La empleada de facturación me ofrece una ganga de última hora para suceder a business. No me resisto, a posteriori de un revoloteo de ida como sardinas en envase. Perdona, soy poco inexperta –digo, dispuesta a exprimir al mayor mi nuevo status, y finiquitar el compra–, ¿qué ventajas voy a tener exactamente? La mujer suelta unas palabras en inglés –galimatías vip– que me cuesta un rato descifrar. Se refiere a un pasillo singular para lograr al control de seguridad sin colas, y a la sala de retraso que corresponde a la nueva clase social que acabo de comprarme. Esto es otra cosa –me dice la empleada divertida–, ya verás, es verdaderamente otro mundo.
Ya en el pasillo exclusivo anticolas, me noto el cuerpo desigual. Voy más erguida, firme, con la ojeada más adhesión –más acullá del simio, por así sostener–. Pero me corroe el síndrome de la impostora. No estoy segura de soportar el pelo adecuado, y menos aún el bolsa, que en ingenuidad es una mochila. Al conservarse a mi sala vip, decidida a consumir a espuertas, como una especie de venganza, descubro que la cosa no es tan realizable. Los ricos verdaderos tienen sus códigos, normas secretas que solo conocen ellos. No sé, por ejemplo, si se da por hecho que ya soy de los suyos o tengo que mostrar la plástico de engaño a la sonrisa uniformada que me recibe. En esta categoría todo el mundo te sonríe. Pero yo enseño hasta el DNI.

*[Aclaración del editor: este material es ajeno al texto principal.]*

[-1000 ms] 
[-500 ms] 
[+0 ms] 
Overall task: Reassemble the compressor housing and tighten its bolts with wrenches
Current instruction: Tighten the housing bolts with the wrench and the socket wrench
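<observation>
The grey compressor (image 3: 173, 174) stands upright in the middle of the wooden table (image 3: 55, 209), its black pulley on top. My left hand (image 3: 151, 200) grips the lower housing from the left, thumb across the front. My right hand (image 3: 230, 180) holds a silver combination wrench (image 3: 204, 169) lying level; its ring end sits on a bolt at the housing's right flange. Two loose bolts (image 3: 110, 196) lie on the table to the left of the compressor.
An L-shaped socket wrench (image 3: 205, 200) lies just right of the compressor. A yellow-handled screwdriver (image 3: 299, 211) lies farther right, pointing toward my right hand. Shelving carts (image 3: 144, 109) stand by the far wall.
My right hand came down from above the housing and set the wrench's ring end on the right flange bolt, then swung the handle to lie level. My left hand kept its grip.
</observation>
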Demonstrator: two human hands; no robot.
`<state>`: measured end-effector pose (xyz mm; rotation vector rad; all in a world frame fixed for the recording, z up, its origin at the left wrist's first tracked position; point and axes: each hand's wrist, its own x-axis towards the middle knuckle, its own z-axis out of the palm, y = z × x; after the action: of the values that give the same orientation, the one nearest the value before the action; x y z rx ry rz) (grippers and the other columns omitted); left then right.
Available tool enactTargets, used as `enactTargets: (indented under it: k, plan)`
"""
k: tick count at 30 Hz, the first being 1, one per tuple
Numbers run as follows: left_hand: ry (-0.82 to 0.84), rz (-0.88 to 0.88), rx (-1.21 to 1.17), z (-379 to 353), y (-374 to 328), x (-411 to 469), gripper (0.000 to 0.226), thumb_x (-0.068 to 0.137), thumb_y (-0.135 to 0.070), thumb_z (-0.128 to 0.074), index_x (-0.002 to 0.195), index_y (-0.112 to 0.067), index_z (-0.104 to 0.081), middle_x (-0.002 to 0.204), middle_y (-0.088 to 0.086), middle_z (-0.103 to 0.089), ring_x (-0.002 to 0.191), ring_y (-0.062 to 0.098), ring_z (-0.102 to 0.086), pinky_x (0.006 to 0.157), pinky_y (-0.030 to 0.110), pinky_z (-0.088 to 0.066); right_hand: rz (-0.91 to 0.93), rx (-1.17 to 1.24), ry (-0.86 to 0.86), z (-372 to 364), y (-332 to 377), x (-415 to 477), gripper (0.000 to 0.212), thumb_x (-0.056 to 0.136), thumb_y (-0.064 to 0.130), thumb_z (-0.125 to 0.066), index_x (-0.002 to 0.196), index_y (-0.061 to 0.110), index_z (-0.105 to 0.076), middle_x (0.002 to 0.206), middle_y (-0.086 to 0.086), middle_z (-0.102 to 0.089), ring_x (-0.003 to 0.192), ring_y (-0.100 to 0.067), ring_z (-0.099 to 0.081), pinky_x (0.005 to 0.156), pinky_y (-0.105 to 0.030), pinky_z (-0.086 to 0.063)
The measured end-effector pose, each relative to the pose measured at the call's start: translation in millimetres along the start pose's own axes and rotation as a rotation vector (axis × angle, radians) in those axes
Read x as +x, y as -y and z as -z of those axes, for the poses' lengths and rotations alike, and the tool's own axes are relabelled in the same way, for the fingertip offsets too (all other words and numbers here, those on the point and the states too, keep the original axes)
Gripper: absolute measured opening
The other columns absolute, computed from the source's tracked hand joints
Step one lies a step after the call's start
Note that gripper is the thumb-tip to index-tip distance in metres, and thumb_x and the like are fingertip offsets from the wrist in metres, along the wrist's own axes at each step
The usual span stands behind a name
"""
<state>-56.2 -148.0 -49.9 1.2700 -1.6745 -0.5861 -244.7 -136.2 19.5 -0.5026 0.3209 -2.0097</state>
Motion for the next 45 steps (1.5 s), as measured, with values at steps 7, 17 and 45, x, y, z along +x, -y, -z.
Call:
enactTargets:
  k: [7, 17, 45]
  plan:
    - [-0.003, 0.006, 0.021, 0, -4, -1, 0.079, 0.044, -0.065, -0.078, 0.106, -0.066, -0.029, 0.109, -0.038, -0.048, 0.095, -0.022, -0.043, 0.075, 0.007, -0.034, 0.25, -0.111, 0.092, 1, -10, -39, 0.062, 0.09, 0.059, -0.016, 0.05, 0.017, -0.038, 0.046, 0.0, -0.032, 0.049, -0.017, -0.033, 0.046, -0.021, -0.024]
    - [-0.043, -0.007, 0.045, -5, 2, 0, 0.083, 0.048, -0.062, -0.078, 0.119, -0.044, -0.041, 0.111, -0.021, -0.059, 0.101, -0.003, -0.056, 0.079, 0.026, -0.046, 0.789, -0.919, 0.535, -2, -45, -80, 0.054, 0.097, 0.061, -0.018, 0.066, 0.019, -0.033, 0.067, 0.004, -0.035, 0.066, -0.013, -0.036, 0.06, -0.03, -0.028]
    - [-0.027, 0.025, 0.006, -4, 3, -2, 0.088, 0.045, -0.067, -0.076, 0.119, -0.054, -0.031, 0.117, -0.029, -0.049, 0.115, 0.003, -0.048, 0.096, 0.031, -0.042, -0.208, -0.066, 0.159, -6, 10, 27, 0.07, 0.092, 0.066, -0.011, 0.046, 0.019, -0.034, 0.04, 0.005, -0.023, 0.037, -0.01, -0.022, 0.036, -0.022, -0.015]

Esto es otra cosa –me dice la empleada divertida–, ya verás, es verdaderamente otro mundo
Hay varios ricos verdaderos sentados en sofás, tomando cosas, con una laxitud en las piernas extraordinaria. Me desplazo ocultando la mochila entre las mías. No sé cuál es el sistema para conseguir las consumiciones, si vendrá un camarero o tengo que hacer algún tipo de chasquido. Me asalta el temor de que haya que pagarlas, y el plan de amortización naufrague. Preguntar si un sándwich es de gorra me desenmascararía de inmediato, así que me conformo con acometer la fuente de galletitas que está yuxtapuesto a la máquina de bebidas. Quizás pueda hacer compra sirviéndome un té. Toqueteo con disimulo una pequeña pantalla, creo que táctil, en examen de la función de agua caliente que no avenencia, por suerte, ya que siquiera veo dónde poner la taza y podría caerme un chorro en los zapatos. Y haría el engaño prioritario mojada.
En el avión las azafatas me sonríen sin detener. He comprado su cariño. Los privilegiados de los asientos amplios, separados del pueblo enlatado, podemos escoger entre lasaña de verduras o carrillera al oporto. Amos de este mundo, los ricos verdaderos deciden con soltura una cosa u otra. Yo todavía no sé qué hacer.